(Directions for this task) Look for the word "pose" in the data below, and copy every line that holds it.

(Data provided)

——————

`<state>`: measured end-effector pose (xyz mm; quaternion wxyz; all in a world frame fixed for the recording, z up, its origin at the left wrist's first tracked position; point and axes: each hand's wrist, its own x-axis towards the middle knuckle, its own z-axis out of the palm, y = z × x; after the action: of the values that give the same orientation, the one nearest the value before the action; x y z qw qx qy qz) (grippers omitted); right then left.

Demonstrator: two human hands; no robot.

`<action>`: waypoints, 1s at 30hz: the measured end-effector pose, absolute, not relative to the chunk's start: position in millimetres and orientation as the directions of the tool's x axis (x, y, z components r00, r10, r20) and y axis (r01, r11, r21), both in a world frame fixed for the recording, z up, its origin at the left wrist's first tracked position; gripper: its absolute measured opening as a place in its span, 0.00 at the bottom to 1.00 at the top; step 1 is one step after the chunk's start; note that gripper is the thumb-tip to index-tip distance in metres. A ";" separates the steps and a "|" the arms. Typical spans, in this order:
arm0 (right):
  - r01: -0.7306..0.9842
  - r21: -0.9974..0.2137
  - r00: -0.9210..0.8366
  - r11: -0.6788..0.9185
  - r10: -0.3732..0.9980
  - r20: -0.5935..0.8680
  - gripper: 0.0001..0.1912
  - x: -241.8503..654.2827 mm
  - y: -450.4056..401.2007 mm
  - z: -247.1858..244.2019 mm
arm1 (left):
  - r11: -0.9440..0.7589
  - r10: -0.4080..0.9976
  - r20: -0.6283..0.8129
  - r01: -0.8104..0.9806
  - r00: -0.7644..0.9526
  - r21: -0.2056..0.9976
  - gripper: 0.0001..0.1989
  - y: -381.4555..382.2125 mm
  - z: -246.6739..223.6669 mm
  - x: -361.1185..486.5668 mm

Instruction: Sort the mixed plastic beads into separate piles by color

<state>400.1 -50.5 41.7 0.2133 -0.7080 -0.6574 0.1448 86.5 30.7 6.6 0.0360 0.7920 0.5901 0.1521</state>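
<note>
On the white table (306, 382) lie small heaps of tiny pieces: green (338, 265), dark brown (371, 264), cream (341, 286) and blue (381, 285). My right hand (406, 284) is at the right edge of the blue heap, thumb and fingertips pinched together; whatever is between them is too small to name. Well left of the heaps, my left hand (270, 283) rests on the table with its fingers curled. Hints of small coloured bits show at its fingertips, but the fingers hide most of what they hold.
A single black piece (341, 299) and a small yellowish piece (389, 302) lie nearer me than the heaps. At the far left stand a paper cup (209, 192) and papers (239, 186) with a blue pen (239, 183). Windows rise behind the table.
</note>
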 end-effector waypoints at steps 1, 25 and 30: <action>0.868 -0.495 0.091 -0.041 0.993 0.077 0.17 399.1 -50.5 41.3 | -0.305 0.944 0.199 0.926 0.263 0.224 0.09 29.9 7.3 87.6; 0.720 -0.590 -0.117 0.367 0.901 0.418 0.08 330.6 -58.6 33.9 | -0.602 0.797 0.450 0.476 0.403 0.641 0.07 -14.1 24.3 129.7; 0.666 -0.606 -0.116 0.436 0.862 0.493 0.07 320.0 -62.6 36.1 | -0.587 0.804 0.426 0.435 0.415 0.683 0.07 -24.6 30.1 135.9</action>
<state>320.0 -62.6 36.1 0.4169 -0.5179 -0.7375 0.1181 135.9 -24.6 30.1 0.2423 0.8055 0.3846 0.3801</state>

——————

(Task output)
`<state>`: measured end-effector pose (xyz mm; quaternion wxyz; all in a world frame fixed for the recording, z up, its origin at the left wrist's first tracked position; point and axes: each hand's wrist, its own x-axis towards the middle knuckle, its own z-axis out of the palm, y = z × x; after the action: of the values that give the same orientation, the one nearest the value before the action; x y z qw qx qy qz) (grippers omitted); right then left.
`<action>`: waypoints, 1s at 30hz: the measured end-effector pose, absolute, not relative to the chunk's start: position in millimetres and orientation as the directions of the tool's x axis (x, y, z components r00, r10, r20) and y axis (r01, r11, r21), both in a world frame fixed for the recording, z up, its origin at the left wrist's first tracked position; gripper: its absolute measured opening as a place in its span, 0.00 at the bottom to 1.00 at the top; step 1 is one step after the chunk's start; note that gripper is the thumb-tip to index-tip distance in metres. A ";" separates the steps and a "|" the arms. Typical spans, in this order:

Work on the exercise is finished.